Even though she acted tough on the outside, somewhere deep inside Katy wanted me as much as I did her. The only thing keeping us apart? Her damn stubborn streak. She’d rather cause herself pain than do something she thought would upset her grandmother. A woman she’d idolized since birth.
It wasn’t like my family would be happy if I hooked up with Katy either. None of that stopped me from pursuing her. My mother constantly set me up with women she’d decided matched the family prestige, and Katy was definitely not on any of her lists.
But sometimes when I was alone, or it was just the two of us, I liked to pretend life was different. We were nothing more than a normal guy and girl who fall in love while I helped her rescue dying frogs. If my last name wasn’t Kensington and hers not Kadish, we’d be married by now. Have a child or two. We’d have our whole lives ahead of us. Nothing but happiness and memories.
“You want to grab an ice cream?” I asked as she hit the beginning of Main Street and the first brick buildings came into view.

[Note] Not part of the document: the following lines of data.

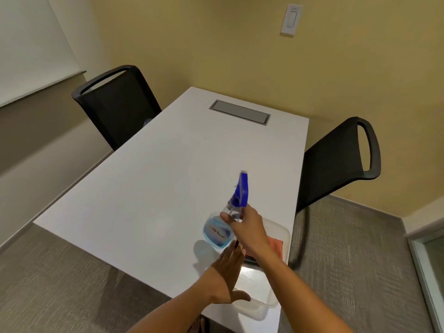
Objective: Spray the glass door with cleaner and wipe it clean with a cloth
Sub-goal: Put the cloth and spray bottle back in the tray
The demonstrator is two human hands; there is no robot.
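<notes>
- The right hand [247, 227] is closed around the neck of a clear plastic spray bottle with blue liquid and a blue trigger head [225, 219], holding it tilted above the white rectangular counter [168, 176], nozzle pointing away from the person.
- The left hand [228, 277] is open, fingers straight and together, just below and left of the right wrist, hovering at the edge of a clear plastic tub [276, 284].
- A folded orange-pink cloth [277, 243] lies in that tub, just right of the right hand and partly hidden by the forearm.
- Far beyond both hands, a grey metal hatch [240, 112] is set into the counter.
- Two black mesh-backed chairs flank the counter, one [115, 104] to the left of the hands, one [336, 159] to the right.
</notes>
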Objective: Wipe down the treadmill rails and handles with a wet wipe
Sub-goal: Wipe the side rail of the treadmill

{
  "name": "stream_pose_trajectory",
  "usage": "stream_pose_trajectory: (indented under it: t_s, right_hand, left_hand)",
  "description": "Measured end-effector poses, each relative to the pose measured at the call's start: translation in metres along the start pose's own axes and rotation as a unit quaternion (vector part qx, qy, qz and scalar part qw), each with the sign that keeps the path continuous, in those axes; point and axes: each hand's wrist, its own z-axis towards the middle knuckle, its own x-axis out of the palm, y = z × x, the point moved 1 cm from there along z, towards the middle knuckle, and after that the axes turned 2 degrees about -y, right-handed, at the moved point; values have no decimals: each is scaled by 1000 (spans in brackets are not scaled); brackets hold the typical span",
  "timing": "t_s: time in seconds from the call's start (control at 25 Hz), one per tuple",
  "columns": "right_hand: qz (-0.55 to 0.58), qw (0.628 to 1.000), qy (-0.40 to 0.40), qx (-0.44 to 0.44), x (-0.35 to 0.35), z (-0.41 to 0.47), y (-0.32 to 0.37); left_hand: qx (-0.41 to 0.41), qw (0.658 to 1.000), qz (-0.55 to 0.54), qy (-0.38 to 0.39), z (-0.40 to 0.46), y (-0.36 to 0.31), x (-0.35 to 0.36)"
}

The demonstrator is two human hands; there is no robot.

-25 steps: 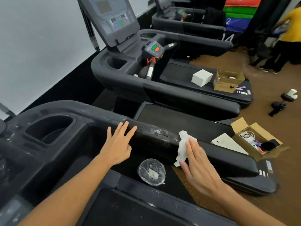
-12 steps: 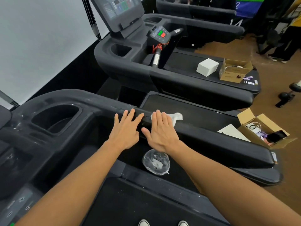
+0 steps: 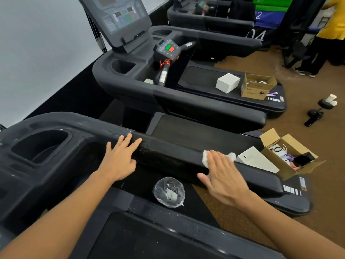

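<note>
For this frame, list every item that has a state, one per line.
left hand: flat, fingers straight, resting on the rail
right hand: flat, pressing the wet wipe onto the rail
wet wipe: crumpled, mostly under the palm
rail: glossy between the hands
cardboard box: flaps open
console screen: lit

One head-worn view looks forward and steeply down from just behind and above the rail point(image 3: 168, 157) of a treadmill, close to it. It faces across the rail; beyond the rail a second treadmill point(image 3: 186, 98) recedes.
</note>
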Motion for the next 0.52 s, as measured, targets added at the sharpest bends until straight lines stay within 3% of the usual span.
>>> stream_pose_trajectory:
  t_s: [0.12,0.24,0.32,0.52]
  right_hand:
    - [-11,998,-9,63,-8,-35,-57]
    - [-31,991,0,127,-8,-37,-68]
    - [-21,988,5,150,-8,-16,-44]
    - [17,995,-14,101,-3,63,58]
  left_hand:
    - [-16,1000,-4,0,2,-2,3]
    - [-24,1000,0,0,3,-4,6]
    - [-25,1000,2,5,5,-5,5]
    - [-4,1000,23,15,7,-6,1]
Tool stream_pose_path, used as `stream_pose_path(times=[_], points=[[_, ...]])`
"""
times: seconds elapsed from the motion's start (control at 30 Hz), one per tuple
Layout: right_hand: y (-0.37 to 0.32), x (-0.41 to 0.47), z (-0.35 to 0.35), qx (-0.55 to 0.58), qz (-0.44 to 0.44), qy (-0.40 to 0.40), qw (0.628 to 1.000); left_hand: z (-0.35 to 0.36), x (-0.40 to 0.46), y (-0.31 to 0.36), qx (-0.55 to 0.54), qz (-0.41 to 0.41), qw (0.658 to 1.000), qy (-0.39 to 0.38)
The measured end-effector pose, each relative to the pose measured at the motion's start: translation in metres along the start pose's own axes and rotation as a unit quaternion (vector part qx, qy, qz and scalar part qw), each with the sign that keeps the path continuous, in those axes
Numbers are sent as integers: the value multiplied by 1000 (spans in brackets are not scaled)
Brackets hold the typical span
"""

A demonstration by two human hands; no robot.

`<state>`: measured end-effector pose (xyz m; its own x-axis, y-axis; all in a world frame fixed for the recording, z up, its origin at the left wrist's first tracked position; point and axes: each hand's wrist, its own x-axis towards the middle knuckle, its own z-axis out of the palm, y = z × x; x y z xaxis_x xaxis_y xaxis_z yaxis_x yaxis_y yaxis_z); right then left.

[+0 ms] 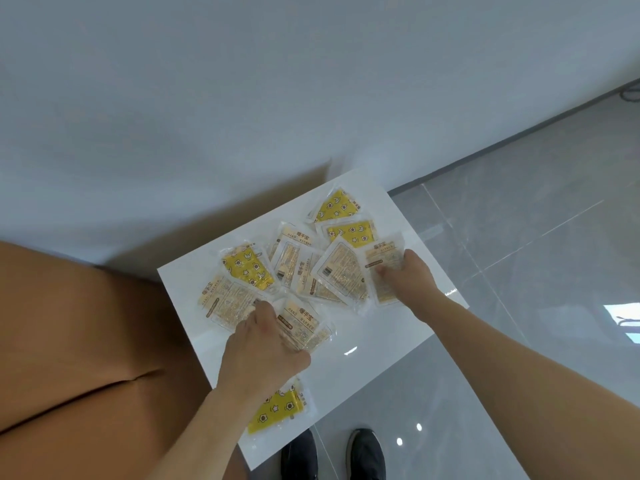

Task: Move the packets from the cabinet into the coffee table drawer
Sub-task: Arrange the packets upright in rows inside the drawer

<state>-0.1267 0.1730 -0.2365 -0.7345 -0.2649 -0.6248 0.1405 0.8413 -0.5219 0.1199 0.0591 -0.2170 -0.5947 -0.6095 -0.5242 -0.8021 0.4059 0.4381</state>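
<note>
Several hand-warmer packets, some yellow with star prints and some pale with text, lie scattered on a glossy white cabinet top (374, 362). My left hand (263, 351) grips a pale packet (304, 327) near the front, fingers curled over its edge, beside another pale packet (225, 303). My right hand (405, 275) pinches a pale packet (384, 271) at the right side of the pile. A yellow packet (277, 410) lies under my left forearm. Two more yellow packets (337, 206) sit at the far end.
A brown leather sofa arm (86, 341) stands against the cabinet's left side. A white wall is behind. Grey glossy floor tiles (536, 254) spread to the right. My dark shoes (367, 452) show below the cabinet's front edge.
</note>
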Motion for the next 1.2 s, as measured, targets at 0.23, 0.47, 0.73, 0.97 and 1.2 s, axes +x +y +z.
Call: stream_pose_path(times=[0.23, 0.47, 0.73, 0.97, 1.2], points=[[3, -16, -14, 79, -25, -69, 994, 16, -8, 4, 53, -20, 998, -38], [-12, -10, 14, -243, -112, -94, 959, 38, 8, 16, 224, 41, 973, 44], [-6, -7, 42, -359, -171, -38, 917, 43, 11, 19, 220, -10, 974, 56], [-7, 0, 43, -401, -165, -33, 901, 39, 21, 18, 243, 10, 970, 9], [-7, -13, 28, -337, -179, -31, 924, 17, 23, 14, 94, 26, 994, -46]])
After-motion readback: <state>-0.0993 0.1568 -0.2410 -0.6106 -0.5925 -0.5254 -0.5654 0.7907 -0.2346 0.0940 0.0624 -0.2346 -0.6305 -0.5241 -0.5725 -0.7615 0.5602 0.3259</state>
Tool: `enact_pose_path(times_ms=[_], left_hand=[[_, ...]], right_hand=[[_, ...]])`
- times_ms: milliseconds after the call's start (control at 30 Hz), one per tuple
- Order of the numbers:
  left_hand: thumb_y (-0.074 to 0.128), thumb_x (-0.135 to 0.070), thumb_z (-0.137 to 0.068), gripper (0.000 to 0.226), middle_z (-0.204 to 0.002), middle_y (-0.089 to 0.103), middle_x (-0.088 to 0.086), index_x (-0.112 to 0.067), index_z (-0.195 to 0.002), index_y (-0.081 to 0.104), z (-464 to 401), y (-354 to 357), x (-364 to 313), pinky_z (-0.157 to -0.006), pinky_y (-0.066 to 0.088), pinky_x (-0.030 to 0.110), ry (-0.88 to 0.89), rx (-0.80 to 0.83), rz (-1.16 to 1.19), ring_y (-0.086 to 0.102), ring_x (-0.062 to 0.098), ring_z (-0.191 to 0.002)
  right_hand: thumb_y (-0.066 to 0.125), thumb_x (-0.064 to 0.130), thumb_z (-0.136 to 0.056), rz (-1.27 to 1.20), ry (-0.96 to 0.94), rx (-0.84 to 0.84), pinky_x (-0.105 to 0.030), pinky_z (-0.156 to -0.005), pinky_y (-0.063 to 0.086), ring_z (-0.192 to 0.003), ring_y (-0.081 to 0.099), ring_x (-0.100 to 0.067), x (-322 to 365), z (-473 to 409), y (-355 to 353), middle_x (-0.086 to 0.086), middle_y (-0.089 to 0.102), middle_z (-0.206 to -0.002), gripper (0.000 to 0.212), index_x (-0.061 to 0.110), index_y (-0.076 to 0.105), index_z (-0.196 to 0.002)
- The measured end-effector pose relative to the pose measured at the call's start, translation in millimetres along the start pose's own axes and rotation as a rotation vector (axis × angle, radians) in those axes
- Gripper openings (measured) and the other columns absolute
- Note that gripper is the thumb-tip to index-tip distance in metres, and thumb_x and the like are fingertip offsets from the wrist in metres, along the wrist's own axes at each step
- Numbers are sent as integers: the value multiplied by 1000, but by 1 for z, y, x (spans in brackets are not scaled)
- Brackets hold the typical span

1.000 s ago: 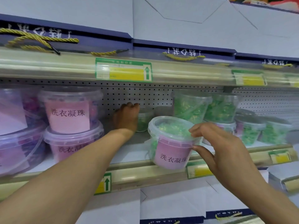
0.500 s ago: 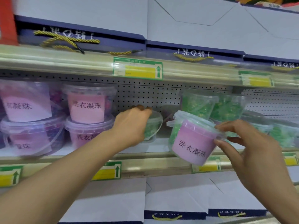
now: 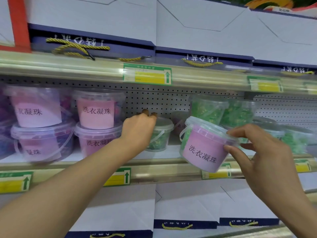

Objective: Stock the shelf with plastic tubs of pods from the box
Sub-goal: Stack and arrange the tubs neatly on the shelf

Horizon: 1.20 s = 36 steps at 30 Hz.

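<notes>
Store shelves fill the whole view, and a long metal shelf (image 3: pixel 154 162) runs across the middle with green and yellow price tags (image 3: pixel 147 74) on the rails. White paper bags (image 3: pixel 96 18) with gold rope handles sit on the rack above, and more white bags stand below. At nine o'clock, purple tubs (image 3: pixel 96 110) with pink labels are stacked two high on the shelf. At three o'clock, clear tubs full of green pods (image 3: pixel 209 107) are stacked up too. The left hand (image 3: pixel 137 131) reaches into the gap in the middle, and its fingers curl over the top of a small green tub (image 3: pixel 160 134) that sits on the shelf. The right hand (image 3: pixel 262 152) is at four o'clock. Its thumb and fingers pinch the rim of a tub with a pink label (image 3: pixel 204 145) that has green pods inside. This tub is tilted, with its lid leaning toward the back. It hangs in the air just in front of the shelf edge, right beside the small green tub.
</notes>
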<state>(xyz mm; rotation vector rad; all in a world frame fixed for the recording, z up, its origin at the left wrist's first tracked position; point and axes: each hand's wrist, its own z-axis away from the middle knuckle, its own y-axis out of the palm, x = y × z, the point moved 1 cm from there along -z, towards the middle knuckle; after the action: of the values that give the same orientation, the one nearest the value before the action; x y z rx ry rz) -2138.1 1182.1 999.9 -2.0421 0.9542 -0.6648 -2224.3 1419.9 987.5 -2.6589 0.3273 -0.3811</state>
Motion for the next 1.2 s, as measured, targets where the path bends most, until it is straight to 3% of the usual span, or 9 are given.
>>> enact_pose_path(times_ms=[100,167,333,467,600,767,933,1067,1200], left_hand=[[63,-23,-82,41,-120,52,1,-22,-122,52,1,1,-10,-74,45,35,62,-8,210,51,23,-110],[64,-29,-83,38,-119,54,-1,-25,-119,53,-1,3,-16,-74,45,34,104,-34,176,48,22,-113],[62,2,-76,47,-119,52,3,-17,-118,48,0,6,-3,-63,37,34,74,-55,37,55,27,-104],[65,-3,-75,66,-118,47,6,-22,-131,35,10,6,10,-63,41,35,19,-17,64,58,30,-97],[65,-12,-81,51,-119,48,3,-24,-126,44,9,9,5,-66,39,35,60,-39,110,52,27,-106],[58,5,-76,46,-118,51,3,-15,-116,49,13,7,13,-62,36,33,22,-90,129,55,28,-101],[61,15,-59,51,-101,58,8,-10,-103,55,29,5,32,-56,28,31,43,-166,223,58,32,-79],[64,21,-50,61,-97,60,12,-5,-105,59,27,4,34,-50,33,32,72,-157,180,61,38,-67],[59,22,-55,64,-104,56,13,-4,-113,55,26,8,35,-53,33,33,41,-149,205,61,41,-73]], right_hand=[[75,5,-73,19,-8,-5,-46,-57,54,-68,61,-25,3,-3,0,4,63,-88,22,12,62,-89],[75,6,-73,30,-7,-11,-46,-56,53,-67,61,-26,5,-4,0,3,63,-88,22,12,61,-90],[73,9,-75,42,-11,-3,-47,-57,53,-68,60,-27,6,-5,-1,2,64,-89,20,12,61,-90],[74,8,-73,58,-28,-4,-47,-56,53,-68,61,-26,8,-7,2,0,65,-91,21,11,61,-90],[75,8,-74,52,-53,-10,-46,-57,53,-67,61,-29,14,-14,10,0,65,-93,22,11,61,-91],[75,3,-73,53,-134,-71,-40,-56,52,-68,61,-27,20,-25,22,-5,64,-92,23,6,62,-92],[70,2,-80,-25,-187,-110,-42,-67,54,-79,61,-24,21,-46,39,-10,63,-95,18,1,63,-97],[70,3,-80,-39,-218,-123,-44,-70,55,-82,60,-23,22,-64,42,-9,62,-97,19,2,64,-98],[71,-1,-79,-55,-264,-158,-37,-70,53,-83,57,-20,26,-65,50,-11,60,-97,20,-1,62,-97]])
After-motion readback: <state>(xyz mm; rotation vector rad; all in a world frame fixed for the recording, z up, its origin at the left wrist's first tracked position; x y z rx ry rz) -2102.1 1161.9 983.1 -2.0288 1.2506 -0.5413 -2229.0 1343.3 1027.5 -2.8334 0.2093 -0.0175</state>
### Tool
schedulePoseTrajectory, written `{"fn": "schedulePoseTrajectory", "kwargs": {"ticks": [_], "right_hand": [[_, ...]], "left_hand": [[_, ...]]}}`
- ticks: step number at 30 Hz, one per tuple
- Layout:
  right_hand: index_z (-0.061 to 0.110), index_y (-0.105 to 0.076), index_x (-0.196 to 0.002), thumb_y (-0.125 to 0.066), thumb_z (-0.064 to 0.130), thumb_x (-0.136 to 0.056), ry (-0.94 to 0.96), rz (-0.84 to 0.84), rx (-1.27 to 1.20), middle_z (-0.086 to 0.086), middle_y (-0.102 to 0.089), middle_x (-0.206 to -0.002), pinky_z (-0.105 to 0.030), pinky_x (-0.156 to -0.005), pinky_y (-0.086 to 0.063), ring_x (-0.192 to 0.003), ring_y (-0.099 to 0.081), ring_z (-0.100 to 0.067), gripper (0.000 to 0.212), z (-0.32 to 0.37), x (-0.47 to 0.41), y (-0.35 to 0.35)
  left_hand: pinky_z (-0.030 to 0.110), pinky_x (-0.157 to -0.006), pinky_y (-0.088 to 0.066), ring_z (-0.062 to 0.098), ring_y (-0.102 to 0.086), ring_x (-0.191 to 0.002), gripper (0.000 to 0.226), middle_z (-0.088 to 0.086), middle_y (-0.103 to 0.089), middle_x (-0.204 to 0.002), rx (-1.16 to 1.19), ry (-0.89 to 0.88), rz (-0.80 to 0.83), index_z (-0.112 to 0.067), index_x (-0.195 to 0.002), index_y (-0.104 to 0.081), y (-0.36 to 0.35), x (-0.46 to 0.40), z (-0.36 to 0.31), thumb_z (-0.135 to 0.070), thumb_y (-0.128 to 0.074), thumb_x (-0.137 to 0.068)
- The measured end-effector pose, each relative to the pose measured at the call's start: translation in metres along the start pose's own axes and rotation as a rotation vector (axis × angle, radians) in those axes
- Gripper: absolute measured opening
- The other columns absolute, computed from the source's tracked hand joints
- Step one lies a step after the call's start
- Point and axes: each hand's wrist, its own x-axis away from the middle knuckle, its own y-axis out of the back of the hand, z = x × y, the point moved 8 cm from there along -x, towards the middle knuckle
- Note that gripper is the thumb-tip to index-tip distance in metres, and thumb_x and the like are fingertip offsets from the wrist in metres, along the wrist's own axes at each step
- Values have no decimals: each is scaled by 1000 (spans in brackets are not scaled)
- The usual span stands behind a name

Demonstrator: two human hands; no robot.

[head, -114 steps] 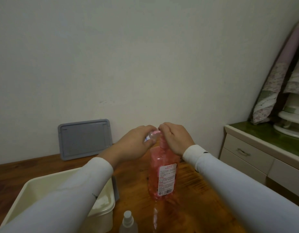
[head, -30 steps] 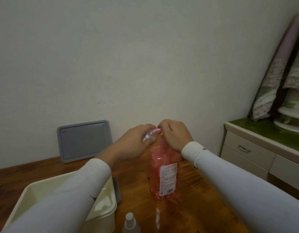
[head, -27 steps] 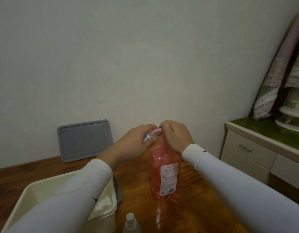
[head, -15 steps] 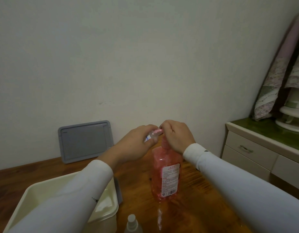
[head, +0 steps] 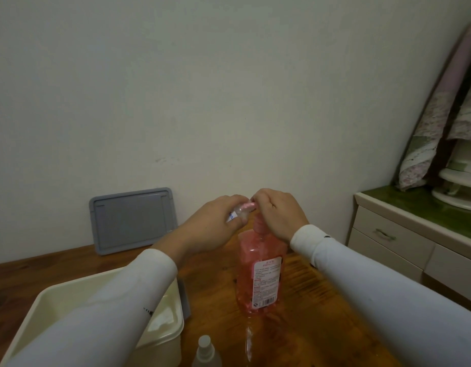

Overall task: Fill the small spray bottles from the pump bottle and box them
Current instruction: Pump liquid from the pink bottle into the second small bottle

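the left hand [head: 210, 229] is gripping a small spray bottle [head: 235, 213] tilted on its side, its long axis running rightward so the mouth is meeting the pink spout [head: 249, 206]. the right hand [head: 279, 213] is curling over the pump bottle [head: 260, 274], which is standing mid-table, right of the cream box [head: 173, 327].

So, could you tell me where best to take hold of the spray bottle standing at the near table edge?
Probably round the spray bottle's body below its narrow white cap, coming from the right: it stands upright, with the cream box close on its left.
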Motion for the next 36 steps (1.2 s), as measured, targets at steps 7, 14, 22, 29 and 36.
{"fn": "schedulePoseTrajectory", "kwargs": {"ticks": [7, 14, 22, 29, 36], "right_hand": [[9, -63, -80, -28, 29, -88, -11, 2, -10, -1, -62, -75, -39, -74, -46, -79, -56, -24, 41, -5, 4, -8], [10, -64, -83, -32, 26, -93, -24, 0, -12, -3, -67, -78, -38, -76, -46, -81, -57, -23, 37, -3, 2, -2], [11, -63, -82, -25, 36, -82, -19, -6, -35, -6, -65, -83, -39, -75, -47, -81, -57, -23, 45, 1, -1, 1], [11, -66, -102, -37, 27, -98, 20, -11, -64, -5, -66, -100, -35, -86, -44, -96, -55, -18, 33, 6, 2, 8], [1, -62, -100, -35, 26, -98, 32, -20, -57, -13, -65, -100, -41, -88, -45, -96, -55, -25, 37, 19, 2, 19]], "left_hand": [[25, -89, -41, 12, -52, -108, 38, -4, -55, -128, 11, 14, 6, -29, -135, -44, -7, 1, 5, -36, -47, -98], [25, -87, -43, 11, -52, -105, 36, -5, -56, -126, 22, 4, 7, -30, -133, -45, -3, 1, 2, -36, -47, -98], [13, -74, -37, 8, -51, -100, 36, -8, -56, -124, 63, 6, -7, -31, -132, -46, 2, 1, 3, -38, -47, -97], [12, -68, -42, 10, -55, -97, 36, -8, -57, -119, 136, 57, -20, -32, -128, -48, 2, 4, 11, -40, -52, -94], [10, -56, -46, 12, -58, -92, 35, -8, -55, -112, 153, 137, 15, -36, -124, -46, -4, 11, 19, -37, -58, -91]]}}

She paused, slowing the car and scowling at Jerome’s tall building at the end of the street.
“I’ll pay,” I said to get her mind away from the building she hated so much. Probably because it represented me.
She shook her head with a slight smile. “Well duh. I have no job. I can’t afford ice cream.”
“Speaking of that, there’s an open position at the bed-and-breakfast. You can come and be the new manager for me?” I slipped the offer casually into conversation. It Katy knew the full extent of my planning over the years, she’d never accept the job. It was bad enough I slipped earlier and told her anything at all.
I purchased the place last month right before Mari ran off with my cousin Oliver, but renovations hadn’t started. I wanted to get everything done over the winter so we’d take reservations for the next tourist season in the spring.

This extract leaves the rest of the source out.